In Münster in 1929, on his becoming parish priest 
of Saint Lambert

In Münster in 1929, on his becoming parish priest of Saint Lambert

The concerns, the cause of so much travail, that you list as regards your diocese - priests sent into exile or imprisoned in concentration camps for their faith (our peculiar blessing goes to the parishes and to the families of those who, amongst them, have perished there), the expropriation of the Episcopal College of Gaesdonck, so well deserving for the training of priests and of lay Catholics, and the shortage of priests because of the loss of those students fit for war and the drafting of young priests into the army - all these concerns bear on the general needs of the Catholic Church in Germany that we share with you bishops from the bottom of our heart and in the sharpest way. The shortage of priests is on the verge of becoming an emergency for the Church in Europe; further, it will have fateful repercussions also for the missions. The Church will accept the shortage of priests as the lesser evil and will step by step overcome it with the help of God, if at least the remaining clergy, especially those young ones who will return home from the front, with supernatural strength, faithful to the Church, united within, bound by sincere faith to the bishop and to the Pope, with meekness, spirit of service and spiritual fervor, will be ready to take on with open eyes two pressing priestly tasks: the proclaiming and the cogent defense of the Catholic faith and of the whole Catholic vision of the world down to its ultimate consequences for individuals and for the community, and the renewal, or rather the renewed creation, of forms of Christian life. Words do not suffice to express our apprehension that the clergy be aware and up to its responsibility, in a special way for what concerns the faithful and painstaking fulfilment of the pastoral office of preaching and the administering of the sacrament of confession. What gives us strength and solaces us in our apprehensions is information such as you give us in your letter on the visiting of the Marian sanctuaries in your diocese over the past year. While the indications of the religious life are that high, we and you, despite the storms of the past years and the darkness of the future, must not fear. We also believe that we must not doubt the fact that, according to the wish of God, in these dark days, safety, blessing and peace will come to the world precisely through prayer to the Mother of God.

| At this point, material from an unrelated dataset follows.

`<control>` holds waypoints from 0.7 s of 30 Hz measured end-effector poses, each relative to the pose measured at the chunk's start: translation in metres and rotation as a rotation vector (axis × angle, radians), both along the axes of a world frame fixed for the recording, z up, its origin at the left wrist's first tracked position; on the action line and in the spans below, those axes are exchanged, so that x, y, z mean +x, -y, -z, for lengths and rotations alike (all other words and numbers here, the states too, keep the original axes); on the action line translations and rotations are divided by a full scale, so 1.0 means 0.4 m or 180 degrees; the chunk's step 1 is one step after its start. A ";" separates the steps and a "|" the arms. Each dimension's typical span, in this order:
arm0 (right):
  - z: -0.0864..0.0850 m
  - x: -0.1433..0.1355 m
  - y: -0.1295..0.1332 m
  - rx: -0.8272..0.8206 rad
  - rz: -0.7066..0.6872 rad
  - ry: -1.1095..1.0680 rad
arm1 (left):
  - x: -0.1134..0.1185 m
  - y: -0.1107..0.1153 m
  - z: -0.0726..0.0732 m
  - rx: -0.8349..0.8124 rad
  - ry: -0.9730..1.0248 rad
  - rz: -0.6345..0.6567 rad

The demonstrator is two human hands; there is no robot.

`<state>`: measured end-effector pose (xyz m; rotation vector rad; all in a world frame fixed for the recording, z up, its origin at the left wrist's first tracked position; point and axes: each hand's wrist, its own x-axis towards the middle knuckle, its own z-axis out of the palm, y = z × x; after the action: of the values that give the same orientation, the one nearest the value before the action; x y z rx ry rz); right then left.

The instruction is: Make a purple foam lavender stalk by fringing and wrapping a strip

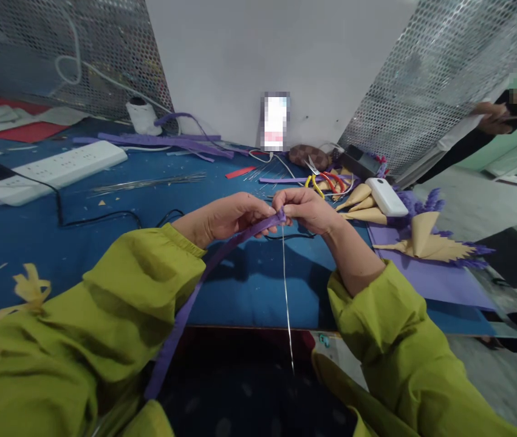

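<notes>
My left hand (240, 215) is closed on a long purple strip (212, 261), which trails down past my left sleeve and over the table's front edge. My right hand (306, 209) pinches the strip's small curled end (281, 214), its fingertips meeting those of my left hand. From that purple end a thin silvery wire (286, 291) hangs down below the table edge. Both hands are just above the blue table (258, 285).
A white power strip (58, 170) with a black cable and loose wires (149, 182) lie left. Behind are a thread spool (143, 116) and a lit phone (275, 121). Scissors (315, 176), a white device (386, 196) and wrapped purple flowers (435, 246) lie right. A person stands far right.
</notes>
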<state>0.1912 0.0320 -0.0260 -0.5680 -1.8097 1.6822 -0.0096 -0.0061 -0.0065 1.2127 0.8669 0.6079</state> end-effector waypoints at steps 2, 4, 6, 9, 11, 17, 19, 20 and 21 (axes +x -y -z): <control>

Your desire, venerable brother, to come once again to the Holy Father in Rome is no less strong than our desire to greet you and the other German bishops in our home, and to discuss with you the aspirations of the Catholic Church in Germany. So much time has already passed since the day we saw the German bishops here. Despite that we respect and approve your plan to postpone for the moment your “visitatio liminum apostolorum”; we hope only that events may as soon as possible open for you the road that leads to Rome.
Tell the faithful of your diocese that we pray, offer sacrifices and work for a peace that may for all people, without exceptions, create bearable conditions; that few things are closer to our heart than “the freedom and the glory” of the Catholic Church and of the whole religious life in your country; that we thank God for the steadfastness in the faith of German Catholics, that we paternally admonish them to keep faithful to Christ with energy and courage, patience and stalwart faith in Divine Providence. As pledge of His unvanquished help and of His grace that overcomes everything, we impart with all our heart to you, venerable brother, to your clergy and to your faithful, in peculiar those who are at the front and to the young, the requested apostolic blessing.